Quello che Giobbe non sapeva

 Sembra probabile che un po’ di tempo dopo la morte di Giobbe, il fedele Mosè abbia scritto la storia della vita di quest’uomo. Ispirato da Dio, Mosè rivelò non solo quello che accadde sulla terra nella vita di Giobbe, ma anche avvenimenti che in quel periodo si verificarono in cielo.

 All’inizio del racconto, leggiamo che Giobbe era un uomo realizzato e aveva una vita felice. Viveva nel paese di Uz, probabilmente nell’Arabia settentrionale, ed era ricco, conosciuto e rispettato. Era anche generoso con i bisognosi e difendeva le cause dei più deboli. Giobbe e sua moglie avevano anche una bella famiglia con 10 figli. Cosa ancora più importante, Giobbe era un uomo spirituale. Proprio come avevano fatto i suoi antenati Abraamo, Isacco, Giacobbe e Giuseppe, cercava in tutti i modi di piacere a Geova. Inoltre, come quei patriarchi, Giobbe svolgeva il ruolo di sacerdote per la sua famiglia offrendo regolarmente sacrifici a favore dei suoi figli (Giobbe 1:1-5; 31:16-22).

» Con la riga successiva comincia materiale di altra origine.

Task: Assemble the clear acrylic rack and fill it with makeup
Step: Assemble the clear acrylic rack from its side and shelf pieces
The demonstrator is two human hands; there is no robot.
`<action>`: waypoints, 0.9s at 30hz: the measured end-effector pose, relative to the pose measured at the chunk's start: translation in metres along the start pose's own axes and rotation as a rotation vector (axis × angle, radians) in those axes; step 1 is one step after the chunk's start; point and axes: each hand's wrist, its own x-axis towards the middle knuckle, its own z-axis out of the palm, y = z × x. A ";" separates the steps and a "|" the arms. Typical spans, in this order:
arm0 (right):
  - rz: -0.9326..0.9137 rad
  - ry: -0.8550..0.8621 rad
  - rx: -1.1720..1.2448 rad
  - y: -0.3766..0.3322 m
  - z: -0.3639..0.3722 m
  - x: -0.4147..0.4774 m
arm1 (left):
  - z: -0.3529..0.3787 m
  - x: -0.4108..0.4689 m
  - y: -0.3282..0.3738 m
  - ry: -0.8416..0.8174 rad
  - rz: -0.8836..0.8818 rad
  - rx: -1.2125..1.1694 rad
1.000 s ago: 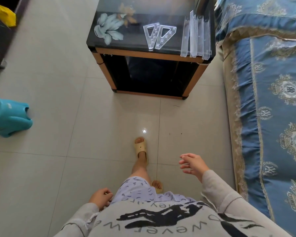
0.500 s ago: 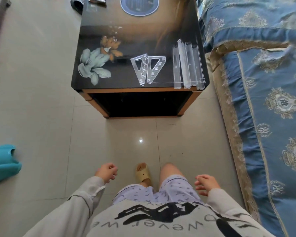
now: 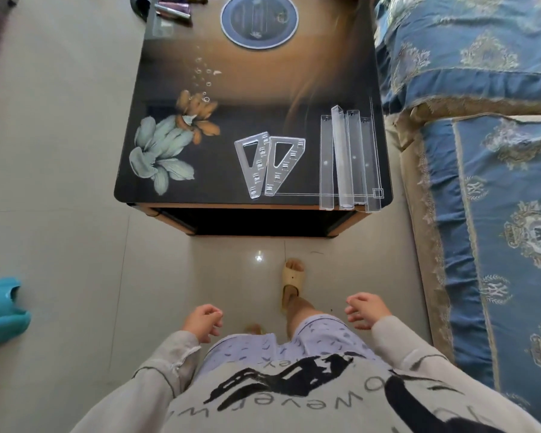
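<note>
Currently both grips hang low by the thighs, above the tiled floor (image 3: 75, 245). Left grip (image 3: 202, 321): fingers loosely curled, nothing in it. Right grip (image 3: 367, 310): likewise loosely curled, nothing in it

Surroundings:
- bed (image 3: 481, 151) with a blue patterned cover runs along to the right of the right grip
- teal plastic object (image 3: 0, 310) on the floor, well to the left of the left grip
- foot in a beige sandal (image 3: 292, 282) on the floor, between the two grips and just ahead of them
- dark glass worktop (image 3: 263, 89) with a flower print stands ahead of both grips, well apart; floor tiles and the sandalled foot lie between

Task parts, all on the worktop:
- two clear triangular side panels (image 3: 253, 164) lie flat, side by side, near the near edge, ahead of the gap between the grips; whether their inner edges overlap, cannot tell
- long clear shelf strips (image 3: 344, 157) lie parallel just right of the panels, ahead of the right grip, their ends at the near edge
- makeup tubes (image 3: 172, 7) at the far left corner, ahead of the left grip, partly cut by the frame
- round blue disc (image 3: 259, 21) beside them at the far edge
</note>
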 end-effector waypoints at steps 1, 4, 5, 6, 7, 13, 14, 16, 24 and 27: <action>-0.017 -0.023 -0.016 -0.017 -0.003 0.005 | 0.001 0.002 0.002 0.004 -0.023 0.005; -0.073 -0.068 -0.111 -0.059 -0.012 0.019 | 0.005 0.008 0.012 0.032 -0.065 0.008; -0.090 -0.075 -0.137 -0.070 -0.015 0.023 | 0.005 0.010 0.016 0.040 -0.073 0.007; -0.101 -0.078 -0.160 -0.078 -0.018 0.027 | 0.006 0.012 0.020 0.042 -0.081 0.008; -0.106 -0.080 -0.178 -0.085 -0.020 0.030 | 0.006 0.013 0.025 0.041 -0.087 0.014; -0.066 -0.078 -0.184 -0.106 -0.026 0.045 | 0.001 0.031 0.057 0.020 -0.095 0.068; -0.053 -0.074 -0.179 -0.106 -0.026 0.046 | -0.001 0.034 0.064 0.016 -0.086 0.089; -0.031 -0.069 -0.160 -0.108 -0.023 0.047 | -0.007 0.041 0.079 0.004 -0.052 0.131; -0.143 -0.072 -0.132 -0.161 0.009 0.060 | -0.029 0.077 0.160 0.037 0.154 0.176; -0.251 0.053 -0.082 -0.196 0.016 0.074 | -0.033 0.097 0.195 0.151 0.253 0.163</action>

 All’improvviso, però, nella storia di Giobbe c’è un cambio di scena; il sipario si apre su avvenimenti che si verificarono in cielo, e scopriamo cose che Giobbe non poteva sapere. I fedeli angeli di Geova si radunarono davanti a Dio, e a un certo punto fece il suo ingresso Satana, l’angelo ribelle. Geova sapeva che Satana disprezzava il giusto Giobbe; così gli fece notare la straordinaria integrità di quell’uomo. Satana rispose in maniera sfrontata: “È forse per nulla che Giobbe teme Dio? Non hai messo una siepe intorno a lui, alla sua casa e a ogni cosa che possiede?” Satana odia chi rimane integro. Davanti a persone che mostrano completa devozione a Geova è ancora più evidente quanto Satana sia un perfido traditore. Satana asserì quindi che Giobbe serviva Dio spinto solo da motivi egoistici e che se avesse perso tutto avrebbe maledetto apertamente Geova (Giobbe 1:6-11).

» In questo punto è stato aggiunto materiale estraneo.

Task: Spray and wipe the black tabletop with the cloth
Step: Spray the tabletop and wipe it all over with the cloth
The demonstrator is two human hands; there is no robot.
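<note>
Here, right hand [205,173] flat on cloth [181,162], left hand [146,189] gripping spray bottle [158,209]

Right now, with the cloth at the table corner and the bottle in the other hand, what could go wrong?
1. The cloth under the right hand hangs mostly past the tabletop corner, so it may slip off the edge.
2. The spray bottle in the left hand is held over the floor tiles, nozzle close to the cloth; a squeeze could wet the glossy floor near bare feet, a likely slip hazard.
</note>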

 Giobbe non lo sapeva, ma Geova gli aveva dato un grande privilegio: dimostrare che Satana si sbagliava. A Satana fu concesso di privare Giobbe di tutto quello che aveva, a patto però che non gli facesse fisicamente del male. Soddisfatto, Satana attuò il suo sadico piano. In un solo giorno Giobbe fu colpito da una serie di terribili tragedie. Venne a sapere che nel giro di poco aveva perso tutto il suo bestiame: prima i bovini e le asine e poi le pecore e i cammelli. Cosa ancora peggiore, anche i servitori che badavano a quegli animali erano stati uccisi. A Giobbe fu detto che era stato “il fuoco di Dio”, forse un fulmine, a causare la morte di alcuni servitori e di parte del bestiame. Prima ancora che Giobbe si rendesse conto del fatto che erano morte così tante persone e di quanto ora fosse povero, arrivò la notizia più scioccante. Mentre i suoi 10 figli erano riuniti a casa del più grande di loro, un forte vento si era improvvisamente abbattuto sulla casa distruggendola e causando la morte di tutti! (Giobbe 1:12-19).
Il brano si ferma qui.